TRY IT
Show each line of the data below in which "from" occurs.

DATA BLOCK
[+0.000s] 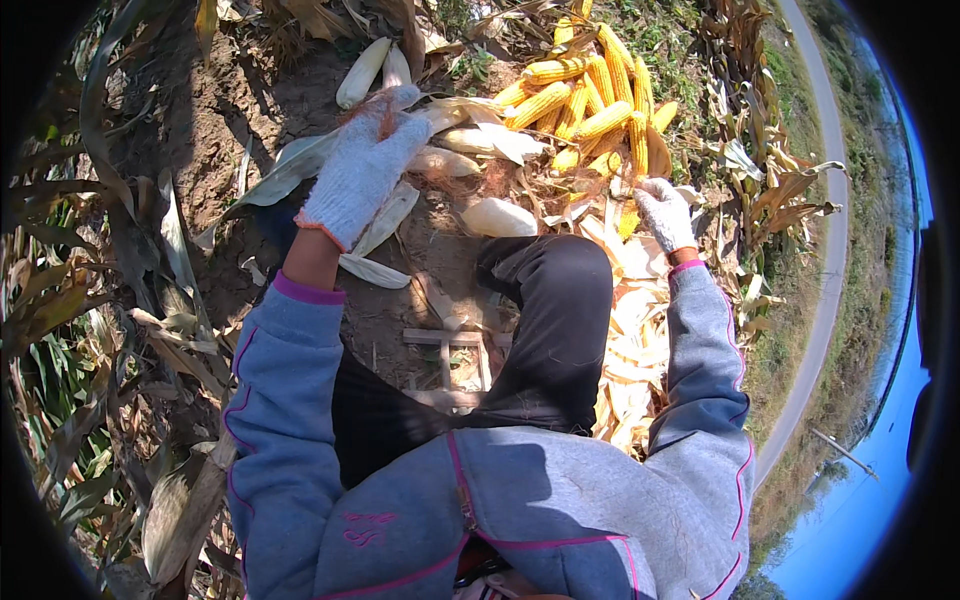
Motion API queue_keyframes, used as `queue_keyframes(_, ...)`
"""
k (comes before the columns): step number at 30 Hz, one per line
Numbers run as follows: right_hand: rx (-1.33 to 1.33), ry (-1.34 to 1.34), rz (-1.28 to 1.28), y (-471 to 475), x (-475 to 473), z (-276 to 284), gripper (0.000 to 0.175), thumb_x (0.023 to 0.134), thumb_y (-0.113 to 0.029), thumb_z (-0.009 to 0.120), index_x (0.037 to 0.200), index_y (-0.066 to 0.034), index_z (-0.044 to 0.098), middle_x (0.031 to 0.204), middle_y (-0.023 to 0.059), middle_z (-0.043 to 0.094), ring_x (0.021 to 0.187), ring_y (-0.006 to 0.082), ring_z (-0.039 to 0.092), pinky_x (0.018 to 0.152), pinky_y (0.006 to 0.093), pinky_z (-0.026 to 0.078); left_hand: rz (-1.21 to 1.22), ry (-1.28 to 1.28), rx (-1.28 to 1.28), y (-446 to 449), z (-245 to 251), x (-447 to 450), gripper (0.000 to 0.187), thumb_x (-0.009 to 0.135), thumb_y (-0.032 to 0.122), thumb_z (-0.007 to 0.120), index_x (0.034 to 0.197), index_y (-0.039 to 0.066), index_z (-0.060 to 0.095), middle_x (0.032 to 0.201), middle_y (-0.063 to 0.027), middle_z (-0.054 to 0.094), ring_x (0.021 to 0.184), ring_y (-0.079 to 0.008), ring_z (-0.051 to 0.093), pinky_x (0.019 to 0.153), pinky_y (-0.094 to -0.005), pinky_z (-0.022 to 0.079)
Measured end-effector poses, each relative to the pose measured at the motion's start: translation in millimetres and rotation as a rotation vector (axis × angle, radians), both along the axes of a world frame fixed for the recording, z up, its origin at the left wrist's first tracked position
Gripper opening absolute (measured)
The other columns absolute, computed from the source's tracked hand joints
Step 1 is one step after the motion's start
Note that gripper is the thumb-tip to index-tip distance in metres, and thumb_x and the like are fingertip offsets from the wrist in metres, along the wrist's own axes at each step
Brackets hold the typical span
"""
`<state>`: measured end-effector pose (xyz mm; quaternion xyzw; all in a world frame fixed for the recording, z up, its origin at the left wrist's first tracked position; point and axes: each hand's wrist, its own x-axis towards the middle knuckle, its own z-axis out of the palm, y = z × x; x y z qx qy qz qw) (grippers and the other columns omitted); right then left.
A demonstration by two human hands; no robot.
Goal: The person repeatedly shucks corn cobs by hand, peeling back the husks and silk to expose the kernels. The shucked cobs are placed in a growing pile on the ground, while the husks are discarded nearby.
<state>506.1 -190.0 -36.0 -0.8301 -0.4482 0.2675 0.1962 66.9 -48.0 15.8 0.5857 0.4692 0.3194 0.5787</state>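
Note:
My left hand [367, 161], in a white knitted glove with an orange cuff edge, is over the husked ears on the soil. Reddish corn silk [386, 120] clings to its fingers; whether it grips anything is unclear. Pale husk leaves [289, 169] stick out beside it. Just beyond its fingertips are unpeeled corn ears [364, 73]. My right hand [664, 214], gloved too, has curled fingers beside a partly hidden yellow cob [628, 219]; its grip is not visible. Ahead, between the hands, is a heap of bare yellow corn cobs [592, 105]. Another ear in pale husk [499, 217] lies before my knee.
Loose dry husks [634, 337] cover the ground beside my right leg. A small wooden frame [450, 341] is between my legs. Dry corn stalks [112, 300] crowd the left side, and more stalks [750, 150] stand at right. Past them runs a paved road [829, 247].

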Motion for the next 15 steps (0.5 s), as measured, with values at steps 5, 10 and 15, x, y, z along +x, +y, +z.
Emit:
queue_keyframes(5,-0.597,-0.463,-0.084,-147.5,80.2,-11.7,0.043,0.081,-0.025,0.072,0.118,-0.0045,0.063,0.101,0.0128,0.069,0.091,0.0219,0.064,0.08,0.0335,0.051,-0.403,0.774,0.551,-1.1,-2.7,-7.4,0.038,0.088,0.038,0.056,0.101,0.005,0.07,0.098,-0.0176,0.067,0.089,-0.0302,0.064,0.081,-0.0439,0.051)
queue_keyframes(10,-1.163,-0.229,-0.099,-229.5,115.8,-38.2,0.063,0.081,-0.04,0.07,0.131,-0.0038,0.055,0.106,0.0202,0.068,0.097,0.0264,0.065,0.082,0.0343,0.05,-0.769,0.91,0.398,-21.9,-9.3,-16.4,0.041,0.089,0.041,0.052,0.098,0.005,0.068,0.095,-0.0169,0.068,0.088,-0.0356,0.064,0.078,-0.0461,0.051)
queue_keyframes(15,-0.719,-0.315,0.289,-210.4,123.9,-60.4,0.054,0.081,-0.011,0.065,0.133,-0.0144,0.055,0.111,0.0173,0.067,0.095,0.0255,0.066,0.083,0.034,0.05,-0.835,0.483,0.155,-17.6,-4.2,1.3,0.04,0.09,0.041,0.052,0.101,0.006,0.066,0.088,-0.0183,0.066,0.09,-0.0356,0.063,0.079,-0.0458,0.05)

RESPONSE TO THIS TASK
The other columns absolute, computed from the source's tracked hand joints
Note that gripper is the thumb-tip to index-tip distance in metres, and thumb_x and the like are fingertip offsets from the wrist in metres, along the wrist's own axes at each step

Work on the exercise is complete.